Signs and symptoms that you’re struggling with diarrhea include:
- 7+ loose or watery stools a day
- Abdominal cramping
- Nausea and vomiting
- Dehydration
- Feeling weak or dizzy upon standing
While most people have experienced diarrhea at some point or another, cancer patients need to pay close attention to this side effect and take it seriously.
Call the doctor if you experience any of the following:
- Abdominal cramping
- Diarrhea gets worse or doesn’t improve after two days
- Diarrhea that doesn’t respond to intervention, such as over-the-counter medication
- Dehydration
- Diarrhea every hour
- Fever of 100.5 °F
- Black, bloody, or bright red stool
Managing Diarrhea
To manage and curb diarrhea, adjust your diet and use over-the-counter or prescription medications.
Over the counter
Try these over-the-counter anti-diarrhea solutions:
- Imodium® (loperamide) or other anti-diarrheal medications. This option can be purchased as liquid or pills of varying sizes and dosages. Ask your doctor about dosage and how many pills you can take in one setting, as you may need to take a higher dosage than what’s printed on the bottle for this to have an impact.
- Fiber supplement like Metamucil® (talk to your doctor first)
- Probiotics
Prescription
Your doctor may be able to prescribe anti-diarrheals:
- Sandostatin® (octreotide)
- Diphenoxylate-atropine (Lomotil)
You could also talk to a registered dietician (RD) or a board-certified specialist in oncology to discover solutions for diarrhea.
Diet and lifestyle
Diarrhea can be impacted by your dietary choices. Here are some tips that may help slow down your stools, or replace lost fluids.
- Choose beverages with sodium and potassium, such as sports drinks, to replace lost minerals
- Tell your RD if you’re taking herbs or dietary supplements (some cause diarrhea)

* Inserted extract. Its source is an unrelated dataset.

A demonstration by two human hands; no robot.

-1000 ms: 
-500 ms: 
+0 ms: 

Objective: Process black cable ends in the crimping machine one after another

- Sip warm liquids slowly throughout the day
- Eat small meals and snacks regularly to avoid giving your digestive tract too much food at once
- Snack on dry, salty foods like saltine crackers or dry toast
- Eat well-cooked, peeled fruits and vegetables. You can add them to soups or smoothies to break down insoluble fiber for easy digestion
- Eat plain yogurt with live active cultures – avoid other dairy products
- Eat more soluble fiber, like oatmeal or oat bran, bananas, and applesauce (avoid beans – they can worsen symptoms)

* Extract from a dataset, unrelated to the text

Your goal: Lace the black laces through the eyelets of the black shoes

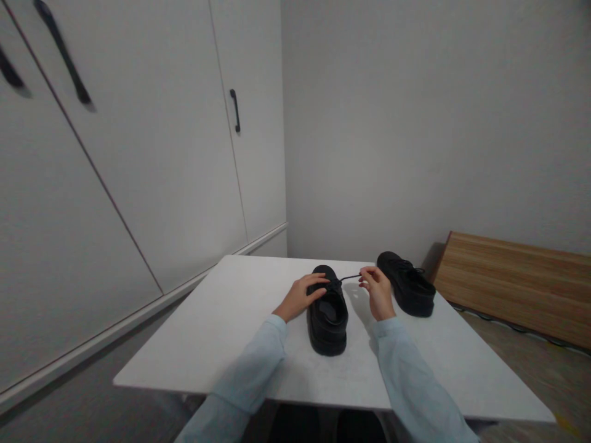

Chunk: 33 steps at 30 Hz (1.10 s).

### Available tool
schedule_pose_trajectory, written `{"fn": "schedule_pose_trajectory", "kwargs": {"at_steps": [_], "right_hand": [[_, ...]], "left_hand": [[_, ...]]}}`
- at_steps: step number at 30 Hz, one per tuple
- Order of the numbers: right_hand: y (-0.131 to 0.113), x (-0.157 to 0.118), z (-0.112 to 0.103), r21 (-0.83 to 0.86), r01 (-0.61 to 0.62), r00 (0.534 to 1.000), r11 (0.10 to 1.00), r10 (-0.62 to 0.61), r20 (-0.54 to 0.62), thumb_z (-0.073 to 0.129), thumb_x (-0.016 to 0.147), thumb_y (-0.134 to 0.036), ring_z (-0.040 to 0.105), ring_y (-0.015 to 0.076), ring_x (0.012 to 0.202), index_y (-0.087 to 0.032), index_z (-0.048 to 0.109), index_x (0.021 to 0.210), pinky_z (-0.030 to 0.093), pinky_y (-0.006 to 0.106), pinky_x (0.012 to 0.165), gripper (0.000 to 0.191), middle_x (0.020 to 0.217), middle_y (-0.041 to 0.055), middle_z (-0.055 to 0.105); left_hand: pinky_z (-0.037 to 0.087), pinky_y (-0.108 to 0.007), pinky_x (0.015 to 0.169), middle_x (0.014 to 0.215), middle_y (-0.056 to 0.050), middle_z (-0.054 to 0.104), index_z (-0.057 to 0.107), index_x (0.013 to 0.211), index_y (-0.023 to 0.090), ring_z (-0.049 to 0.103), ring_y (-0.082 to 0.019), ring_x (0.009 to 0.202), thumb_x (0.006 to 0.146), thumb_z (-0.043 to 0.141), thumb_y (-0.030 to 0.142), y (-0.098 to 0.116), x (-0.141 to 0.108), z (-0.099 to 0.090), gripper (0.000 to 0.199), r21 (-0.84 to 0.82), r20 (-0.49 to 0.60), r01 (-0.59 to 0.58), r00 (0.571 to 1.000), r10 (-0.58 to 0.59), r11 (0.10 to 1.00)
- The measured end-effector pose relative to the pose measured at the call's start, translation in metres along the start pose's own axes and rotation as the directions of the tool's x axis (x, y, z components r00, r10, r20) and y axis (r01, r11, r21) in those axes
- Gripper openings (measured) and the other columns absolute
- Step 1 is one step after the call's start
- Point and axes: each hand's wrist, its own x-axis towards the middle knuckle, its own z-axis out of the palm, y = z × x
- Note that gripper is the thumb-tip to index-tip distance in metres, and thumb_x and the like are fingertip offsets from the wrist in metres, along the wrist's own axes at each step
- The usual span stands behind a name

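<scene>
A black lace-up shoe (327,335) stands upright on the white table, its heel toward me and its toe pointing away. My left hand (302,295) lies over its left side, fingers stretched across the lacing area and touching it. To the right of the shoe, my right hand (376,289) pinches the end of a black shoelace (349,277), which runs taut from the lacing to the fingertips. How the laces are knotted or crossed under my left fingers is hidden.
A second black shoe (409,286) sits near the table's right edge, its laces on. Under both shoes is the white table (207,326). Beyond it are a white cabinet (184,184) on the left, a grey wall, and a wooden panel (517,283) on the right.
</scene>
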Motion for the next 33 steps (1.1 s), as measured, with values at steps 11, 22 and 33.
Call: {"fn": "schedule_pose_trajectory", "kwargs": {"at_steps": [11, 22, 33], "right_hand": [[-0.007, -0.013, 0.011, -0.394, 0.355, 0.912, 0.848, -0.223, 0.343, 0.061, 0.077, -0.038, 0.052, 0.0253, 0.102, -0.023, 0.071, 0.081, 0.039, 0.043, 0.089, 0.018, 0.104, 0.0079, 0.060], [-0.013, -0.024, 0.015, -0.440, 0.507, 0.822, 0.741, -0.262, 0.505, 0.064, 0.078, -0.034, 0.039, 0.0291, 0.119, -0.029, 0.071, 0.091, 0.031, 0.050, 0.102, 0.016, 0.126, 0.0066, 0.049], [-0.016, -0.028, 0.019, -0.436, 0.574, 0.790, 0.693, -0.330, 0.516, 0.065, 0.075, -0.028, 0.036, 0.0307, 0.121, -0.025, 0.070, 0.085, 0.033, 0.051, 0.100, 0.011, 0.132, 0.0077, 0.043]], "left_hand": [[0.044, -0.035, 0.088, 0.088, -0.006, 0.064, 0.062, 0.079, 0.018, 0.056, -0.019, 0.092, 0.083, 0.058, 0.032, 0.001, 0.006, 0.001, 0.015, 0.043, -0.114, -0.030, 0.993, 0.034, 0.999], [0.044, -0.033, 0.078, 0.083, -0.003, 0.057, 0.048, 0.085, 0.020, 0.055, -0.018, 0.082, 0.088, 0.042, 0.022, -0.024, 0.007, 0.002, 0.008, 0.148, -0.428, 0.245, 0.889, -0.162, 0.958], [0.039, -0.039, 0.088, 0.092, -0.005, 0.059, 0.058, 0.090, 0.021, 0.050, -0.022, 0.094, 0.083, 0.054, 0.026, 0.006, 0.007, -0.002, 0.009, 0.333, -0.460, 0.159, 0.888, 0.013, 0.930]]}}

- Keep the acronym BRAT in mind when thinking of foods to manage your diarrhea: Bananas, Rice, Apple Sauce, Toast
Foods to avoid while you’re having diarrhea:
- Hard-to-digest foods like popcorn, corn, raw vegetables
- “Gassy” vegetables (broccoli, cauliflower, cabbage, Brussels sprouts, leeks, etc.)
- Spicy foods
- Greasy and fried foods
- Alcohol
- Caffeine
- Carbonated beverages
- Sugary foods and drinks
Note: Any food with a lot of flavor, cream, and grease will trigger diarrhea symptoms.
Movement while you have diarrhea:
Exercise is almost always recommended, except when you have diarrhea. Movement may actually trigger your need to use the restroom and cause more loose stools. Move slowly and remember that it’s OK to be stationary when you’re suffering from diarrhea. Adjust your diet and try over-the-counter meds and/or prescription meds to slow down your stools so you can resume physical activity.